Medicare Admissions Rules Causing Havoc, Need a New Model As It Is Becoming Yet One More Way to Shift Cost to the Patients
Posted Aug 27 2013 1:54am
We all know about the re-admissions rules and penalties that put the fear of God into hospitals today and they all work to be compliant, however, if better intelligence were used ahead of the game to model some of the unintended circumstances, we might have some better rules come out as now they confuse everybody. Not only Medicare but the hospitals all have the discretion of insurers in this area as well.
Patients don’t know when they have been officially “admitted” and that’s a good question to ask as noted in this story, if patients are not admitted and spend several days under observation, then any rehab costs get shoved back to the patient. The model is broken. Now Medicare is proposing that the status can be changed “after the fact” so again we are talking about shifting money again as the status can be changed up to a year after the time spent in the hospital. So now what? Admissions get changed to observation status? That could happen and again better modeling would help some of this out.
If Medicare would follow the money more and create superficial cases that could arise up front, perhaps some of this could be avoided. There’s also some talk about a rule that would require Medicare to pay for rehab if the patient has spent 3 or more days in the hospital regardless of the status of being admitted or there for observation.
It’s sad that everything comes down to shifting the dollar and cost to patients when the analytical opportunities present themselves but we should be ethical as well. Are the rules being “used out of context”? One might ask that question when you begin to see 5-10 days of observation billed. This is what we all fear with data being used “out of context” and it goes beyond hospital admitting too, it’s alive and well in the financial world to where the banks and companies lead the government around by the nose because they can’t model very well.

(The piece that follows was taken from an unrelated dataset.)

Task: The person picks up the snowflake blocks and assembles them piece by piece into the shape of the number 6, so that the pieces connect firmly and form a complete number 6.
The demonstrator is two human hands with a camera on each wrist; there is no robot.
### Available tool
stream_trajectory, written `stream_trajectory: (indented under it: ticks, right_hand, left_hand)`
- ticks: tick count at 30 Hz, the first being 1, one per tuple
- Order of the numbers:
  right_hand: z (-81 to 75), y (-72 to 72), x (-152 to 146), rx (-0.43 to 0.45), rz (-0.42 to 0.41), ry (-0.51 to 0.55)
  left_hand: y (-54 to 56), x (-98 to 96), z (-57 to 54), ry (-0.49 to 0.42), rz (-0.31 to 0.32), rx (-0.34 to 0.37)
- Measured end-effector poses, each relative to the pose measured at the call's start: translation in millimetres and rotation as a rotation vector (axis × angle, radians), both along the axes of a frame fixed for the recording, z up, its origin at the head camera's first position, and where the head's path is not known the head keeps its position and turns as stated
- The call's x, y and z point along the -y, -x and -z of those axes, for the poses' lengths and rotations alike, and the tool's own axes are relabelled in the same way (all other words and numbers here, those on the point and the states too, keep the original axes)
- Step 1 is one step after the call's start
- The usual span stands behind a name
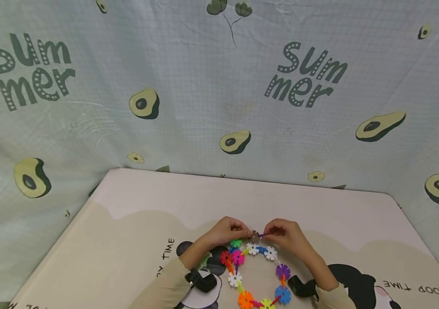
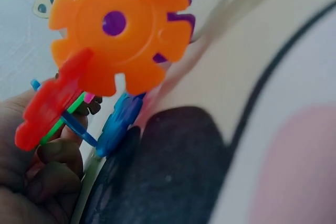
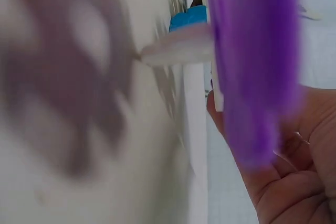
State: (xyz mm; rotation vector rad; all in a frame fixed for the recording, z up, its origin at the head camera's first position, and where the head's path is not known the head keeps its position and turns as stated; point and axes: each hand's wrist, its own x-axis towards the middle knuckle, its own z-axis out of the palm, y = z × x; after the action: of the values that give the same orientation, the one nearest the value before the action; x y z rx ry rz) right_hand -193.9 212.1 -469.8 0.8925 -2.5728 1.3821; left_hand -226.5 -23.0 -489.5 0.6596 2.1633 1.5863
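Observation:
A ring of joined plastic snowflake discs lies on the table, with an orange disc (image 1: pixel 245 300), a blue disc (image 1: pixel 283 295) and a white disc (image 1: pixel 235 279) among them. At its far side, my left hand (image 1: pixel 227 231) pinches a small brown disc (image 1: pixel 256 234) beside a green disc (image 1: pixel 236 243). My right hand (image 1: pixel 287 235) pinches a purple disc (image 1: pixel 263 235), seen edge-on, against the brown one. In the left wrist view, a red disc (image 2: pixel 55 100) partly covers the left fingers. Blurred in the right wrist view, a large purple disc (image 3: pixel 257 61) hides the right fingertips.
The table (image 1: pixel 146 193) has a beige and pale pink cover with printed panda figures and lettering. Behind it hangs a pale cloth (image 1: pixel 188 86) with avocado prints. Black straps with cameras (image 1: pixel 202 281) sit on both wrists, close to the ring.

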Motion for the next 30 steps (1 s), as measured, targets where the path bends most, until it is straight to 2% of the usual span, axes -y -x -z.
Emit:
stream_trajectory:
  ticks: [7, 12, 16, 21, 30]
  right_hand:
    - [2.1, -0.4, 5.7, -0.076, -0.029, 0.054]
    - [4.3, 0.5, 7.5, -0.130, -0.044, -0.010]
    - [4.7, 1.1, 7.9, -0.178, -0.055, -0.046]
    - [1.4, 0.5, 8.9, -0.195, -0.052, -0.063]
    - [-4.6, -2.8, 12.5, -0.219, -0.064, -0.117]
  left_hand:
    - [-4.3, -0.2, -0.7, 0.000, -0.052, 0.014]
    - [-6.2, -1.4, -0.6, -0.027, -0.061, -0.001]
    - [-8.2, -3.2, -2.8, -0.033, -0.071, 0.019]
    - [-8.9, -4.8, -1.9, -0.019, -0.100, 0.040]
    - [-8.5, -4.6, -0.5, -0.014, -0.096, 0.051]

We all know that technology at the top of HHS is lacking and many are duped into the analytics and the confusion of their policies shows it. Sure it’s not simple but again when you have folks running an agency that is so tied into technology with complex payment systems, well it just makes the problems worse. Again if the government would employ some better modelers and query potential loop holes up front, some of this could be avoided and you won’t catch it all but it would be a much better formulated rule to begin with as IT Infrastructure runs every thing today and when people’s lives and livelihoods are involved, it’s time to a better job than look for the “Algo Fairies” for the rules.
Gee and people wonder what is happening to the money of the middle class? BD
Harold Engler recently spent 10 days in a Boston teaching hospital, trying to snap back from complications after urgent hernia surgery. Nurses provided around-the-clock treatment, changing the 91-year-old’s catheter, for example, and pumping him with intravenous drugs for suspected pneumonia.
It all seemed like textbook hospital care to his wife, Sylvia. So she was shocked to learn that Beth Israel Deaconess Medical Center had never “admitted” her husband at all.
“Mrs. Engler, we have bad news for you. This was marked ‘medical observation,’ ” said a nurse at the nursing home where her husband was sent for rehabilitation. The hospital had decided Harold Engler was not sick enough to qualify as an official “inpatient.”
The difference in terminology was not a mere technicality: the observation classification left the Englers with a huge bill. It triggered a mystifying Medicare rule that required the Framingham couple to pay the entire $7,859 cost of his rehabilitation care and the medications he needed while at the nursing facility. If Harold Engler, a retired sales executive, had been admitted to the hospital, they would have likely paid nothing.
Medicare officials have said they are concerned about patients being observed for days in the hospital without being admitted, and issued regulations this summer they believe will help provide clarity to hospitals. But advocates for the elderly are not so sure.
“They’re contradictory and unclear,’’ Edelman said.
The rules, which take effect Oct. 1, allow hospitals to change a patient’s care level up to a year after discharge. One worry is that patients will be switched from inpatient to observation status months after they leave the hospital — and get socked retroactively with a rehabilitation bill.